*** Opening RAW DATA ***

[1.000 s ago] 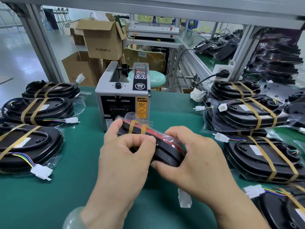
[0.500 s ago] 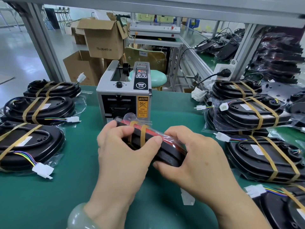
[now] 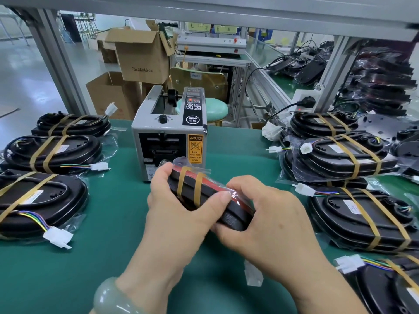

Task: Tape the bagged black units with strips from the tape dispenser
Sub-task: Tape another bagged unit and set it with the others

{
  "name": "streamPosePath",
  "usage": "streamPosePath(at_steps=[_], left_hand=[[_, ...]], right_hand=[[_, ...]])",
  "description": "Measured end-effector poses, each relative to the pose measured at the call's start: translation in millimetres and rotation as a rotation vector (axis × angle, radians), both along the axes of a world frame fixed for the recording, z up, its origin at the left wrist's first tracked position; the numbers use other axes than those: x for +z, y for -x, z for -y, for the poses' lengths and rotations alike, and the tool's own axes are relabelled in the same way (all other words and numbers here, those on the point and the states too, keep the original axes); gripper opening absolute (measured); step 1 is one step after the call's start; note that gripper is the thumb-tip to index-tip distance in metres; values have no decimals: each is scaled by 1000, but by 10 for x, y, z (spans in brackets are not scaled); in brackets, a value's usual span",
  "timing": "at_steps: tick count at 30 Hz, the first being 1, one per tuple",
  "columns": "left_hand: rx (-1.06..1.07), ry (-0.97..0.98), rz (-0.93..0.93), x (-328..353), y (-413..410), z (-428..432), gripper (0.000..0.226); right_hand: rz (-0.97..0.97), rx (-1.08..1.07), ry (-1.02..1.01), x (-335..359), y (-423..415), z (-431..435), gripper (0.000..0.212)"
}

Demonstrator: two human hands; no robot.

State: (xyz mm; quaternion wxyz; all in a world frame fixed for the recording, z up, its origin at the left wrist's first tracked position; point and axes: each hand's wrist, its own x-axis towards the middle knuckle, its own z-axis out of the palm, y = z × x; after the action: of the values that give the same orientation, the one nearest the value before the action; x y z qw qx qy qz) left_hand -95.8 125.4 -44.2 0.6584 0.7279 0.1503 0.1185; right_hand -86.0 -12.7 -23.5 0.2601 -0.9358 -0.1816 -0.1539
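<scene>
Since the tape strips (image 3: pixel 181 182) seemingly needed smoothing round its rim, I gripped the bagged black unit (image 3: pixel 233 219) on edge with left hand (image 3: pixel 179 220) and right hand (image 3: pixel 272 225), over the worktop's (image 3: pixel 108 234) middle, near the tape dispenser (image 3: pixel 167 137).

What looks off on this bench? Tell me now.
Nothing stands out. The left hand and right hand hold a bagged unit on edge before the tape dispenser, two strips across it; taped units lie on the green mat either side, none visibly damaged.

Glossy plastic bag (image 3: pixel 205 172); matt green mat (image 3: pixel 113 257).
</scene>
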Motion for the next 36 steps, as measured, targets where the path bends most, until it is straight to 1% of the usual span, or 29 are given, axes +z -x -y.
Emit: streamPosePath(at_steps=[2, 4, 5, 7, 8, 9, 10, 11, 12, 14, 15, 16, 17, 19, 20, 22, 23, 24, 25, 26, 27, 28, 29, 31, 32, 33, 35, 36], left_hand=[[-68, -142, -44, 29, 25, 9, 131], [-131, -332, -56, 41, 66, -42, 133], [-167, -433, -22, 41, 84, -101, 126], [-314, -621, 90, 53, 96, -253, 105], [-402, -722, 134, 62, 83, -317, 100], [-471, -834, 159, 59, 59, -357, 101], [-500, -942, 175, 51, 25, -369, 104], [-474, -1015, 206, 42, -12, -355, 104], [-415, -1033, 270, 32, -50, -340, 96], [-297, -957, 379, 19, -105, -351, 76], [-268, -912, 391, 17, -126, -377, 69], [-249, -876, 391, 16, -141, -407, 66], [-241, -841, 389, 27, -151, -431, 63], [-233, -746, 382, 58, -146, -427, 60], [-234, -686, 386, 66, -138, -399, 60], [-254, -554, 384, 49, -127, -330, 59], [-267, -497, 379, 19, -136, -297, 57], [-286, -440, 367, -19, -155, -272, 56], [-303, -359, 354, -74, -179, -255, 55], [-320, -245, 338, -122, -199, -241, 55], [-335, -117, 321, -161, -214, -227, 55], [-347, -36, 313, -201, -224, -215, 56], [-360, 6, 313, -228, -232, -200, 57], [-390, 15, 304, -242, -242, -189, 58], [-413, 6, 294, -239, -257, -208, 59], [-458, -28, 282, -236, -278, -239, 61], [-527, -175, 231, -197, -310, -321, 60], [-501, -201, 194, -186, -328, -368, 54]], right_hand=[[-29, -3, -8, -12, -8, 6, 41], [-65, 5, -51, -14, -18, 44, 45], [-81, 12, -64, -12, -29, 69, 47], [-91, 42, -71, -16, -54, 100, 52], [-85, 53, -80, -25, -65, 102, 53], [-82, 61, -93, -31, -70, 103, 55], [-74, 69, -100, -37, -76, 99, 57], [-63, 82, -106, -43, -73, 92, 60], [-61, 100, -121, -48, -66, 81, 66], [-112, 186, -226, -48, -71, 89, 78], [-140, 240, -295, -45, -93, 119, 81], [-133, 289, -340, -42, -121, 169, 80], [-90, 332, -335, -33, -142, 229, 77], [8, 373, -271, -6, -122, 336, 72], [17, 392, -266, 9, -122, 404, 74], [-9, 475, -318, 72, -180, 412, 78], [-24, 486, -327, 71, -258, 413, 70], [-108, 469, -360, 87, -340, 372, 49], [-183, 444, -337, 78, -379, 357, 23], [-167, 453, -283, 59, -439, 371, 20], [-118, 466, -299, 11, -468, 395, 33], [-49, 418, -383, -51, -464, 413, 52], [-60, 405, -483, -86, -405, 447, 62], [-51, 410, -561, -158, -314, 479, 58], [-24, 391, -566, -136, -317, 448, 55], [-14, 374, -570, -128, -315, 422, 53], [13, 292, -539, -90, -329, 372, 52], [61, 262, -503, -84, -313, 347, 50]])
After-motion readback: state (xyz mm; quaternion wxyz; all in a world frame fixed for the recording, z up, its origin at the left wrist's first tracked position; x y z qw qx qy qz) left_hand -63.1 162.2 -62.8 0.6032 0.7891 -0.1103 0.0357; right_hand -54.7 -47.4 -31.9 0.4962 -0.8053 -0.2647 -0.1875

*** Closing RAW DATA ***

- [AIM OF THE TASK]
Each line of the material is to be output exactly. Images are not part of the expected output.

- [ANSWER BOX]
[1.000 s ago] 
[0.500 s ago] 
[now] 

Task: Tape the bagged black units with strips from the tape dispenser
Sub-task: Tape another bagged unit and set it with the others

{
  "name": "streamPosePath",
  "usage": "streamPosePath(at_steps=[_], left_hand=[[_, ...]], right_hand=[[_, ...]])",
  "description": "Measured end-effector poses, each relative to the pose measured at the call's start: translation in millimetres and rotation as a rotation vector (axis × angle, radians), both along the axes of a world frame fixed for the recording, z up, its origin at the left wrist's first tracked position; the numbers use other axes than those: x for +z, y for -x, z for -y, for the poses' lengths and rotations alike, and the tool's own axes are relabelled in the same way (all other words and numbers here, those on the point and the states too, keep the original axes); gripper opening absolute (measured); step 1 is one step after the call's start; note that gripper is the thumb-tip to index-tip distance in metres; values have no decimals: each is scaled by 1000, but by 10 for x, y, z (spans in brackets are not scaled); in brackets, a value's usual span",
  "timing": "at_steps: tick count at 30 Hz, the first being 1, one per tuple",
  "columns": "left_hand: rx (-1.06..1.07), ry (-0.97..0.98), rz (-0.93..0.93), x (-328..353), y (-413..410), z (-428..432), gripper (0.000..0.226); right_hand: rz (-0.97..0.97), rx (-1.08..1.07), ry (-1.02..1.01), x (-335..359), y (-423..415), z (-431..435), gripper (0.000..0.212)"
}

Demonstrator: two human hands; no robot.

State: (xyz mm; quaternion wxyz; all in a world frame fixed for the recording, z up, its origin at the left wrist's first tracked position; point and axes: each hand's wrist, its own x-axis towards the middle knuckle, its own z-axis out of the palm, y = z × x; after the action: of the values that give the same orientation, the one nearest the value before the action; x y z qw qx qy qz) left_hand -95.8 125.4 -44.2 0.6584 0.7279 0.1503 0.1185; right_hand -86.0 -12.7 -23.5 0.2601 -0.9358 -0.1816 -0.1539
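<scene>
Since the tape strips (image 3: pixel 181 182) seemingly needed smoothing round its rim, I gripped the bagged black unit (image 3: pixel 233 219) on edge with left hand (image 3: pixel 179 220) and right hand (image 3: pixel 272 225), over the worktop's (image 3: pixel 108 234) middle, near the tape dispenser (image 3: pixel 167 137).

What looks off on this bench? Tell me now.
Nothing stands out. The left hand and right hand hold a bagged unit on edge before the tape dispenser, two strips across it; taped units lie on the green mat either side, none visibly damaged.

Glossy plastic bag (image 3: pixel 205 172); matt green mat (image 3: pixel 113 257).
</scene>
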Motion for the next 36 steps, as measured, targets where the path bends most, until it is straight to 1% of the usual span, or 29 are given, axes +z -x -y.
Emit: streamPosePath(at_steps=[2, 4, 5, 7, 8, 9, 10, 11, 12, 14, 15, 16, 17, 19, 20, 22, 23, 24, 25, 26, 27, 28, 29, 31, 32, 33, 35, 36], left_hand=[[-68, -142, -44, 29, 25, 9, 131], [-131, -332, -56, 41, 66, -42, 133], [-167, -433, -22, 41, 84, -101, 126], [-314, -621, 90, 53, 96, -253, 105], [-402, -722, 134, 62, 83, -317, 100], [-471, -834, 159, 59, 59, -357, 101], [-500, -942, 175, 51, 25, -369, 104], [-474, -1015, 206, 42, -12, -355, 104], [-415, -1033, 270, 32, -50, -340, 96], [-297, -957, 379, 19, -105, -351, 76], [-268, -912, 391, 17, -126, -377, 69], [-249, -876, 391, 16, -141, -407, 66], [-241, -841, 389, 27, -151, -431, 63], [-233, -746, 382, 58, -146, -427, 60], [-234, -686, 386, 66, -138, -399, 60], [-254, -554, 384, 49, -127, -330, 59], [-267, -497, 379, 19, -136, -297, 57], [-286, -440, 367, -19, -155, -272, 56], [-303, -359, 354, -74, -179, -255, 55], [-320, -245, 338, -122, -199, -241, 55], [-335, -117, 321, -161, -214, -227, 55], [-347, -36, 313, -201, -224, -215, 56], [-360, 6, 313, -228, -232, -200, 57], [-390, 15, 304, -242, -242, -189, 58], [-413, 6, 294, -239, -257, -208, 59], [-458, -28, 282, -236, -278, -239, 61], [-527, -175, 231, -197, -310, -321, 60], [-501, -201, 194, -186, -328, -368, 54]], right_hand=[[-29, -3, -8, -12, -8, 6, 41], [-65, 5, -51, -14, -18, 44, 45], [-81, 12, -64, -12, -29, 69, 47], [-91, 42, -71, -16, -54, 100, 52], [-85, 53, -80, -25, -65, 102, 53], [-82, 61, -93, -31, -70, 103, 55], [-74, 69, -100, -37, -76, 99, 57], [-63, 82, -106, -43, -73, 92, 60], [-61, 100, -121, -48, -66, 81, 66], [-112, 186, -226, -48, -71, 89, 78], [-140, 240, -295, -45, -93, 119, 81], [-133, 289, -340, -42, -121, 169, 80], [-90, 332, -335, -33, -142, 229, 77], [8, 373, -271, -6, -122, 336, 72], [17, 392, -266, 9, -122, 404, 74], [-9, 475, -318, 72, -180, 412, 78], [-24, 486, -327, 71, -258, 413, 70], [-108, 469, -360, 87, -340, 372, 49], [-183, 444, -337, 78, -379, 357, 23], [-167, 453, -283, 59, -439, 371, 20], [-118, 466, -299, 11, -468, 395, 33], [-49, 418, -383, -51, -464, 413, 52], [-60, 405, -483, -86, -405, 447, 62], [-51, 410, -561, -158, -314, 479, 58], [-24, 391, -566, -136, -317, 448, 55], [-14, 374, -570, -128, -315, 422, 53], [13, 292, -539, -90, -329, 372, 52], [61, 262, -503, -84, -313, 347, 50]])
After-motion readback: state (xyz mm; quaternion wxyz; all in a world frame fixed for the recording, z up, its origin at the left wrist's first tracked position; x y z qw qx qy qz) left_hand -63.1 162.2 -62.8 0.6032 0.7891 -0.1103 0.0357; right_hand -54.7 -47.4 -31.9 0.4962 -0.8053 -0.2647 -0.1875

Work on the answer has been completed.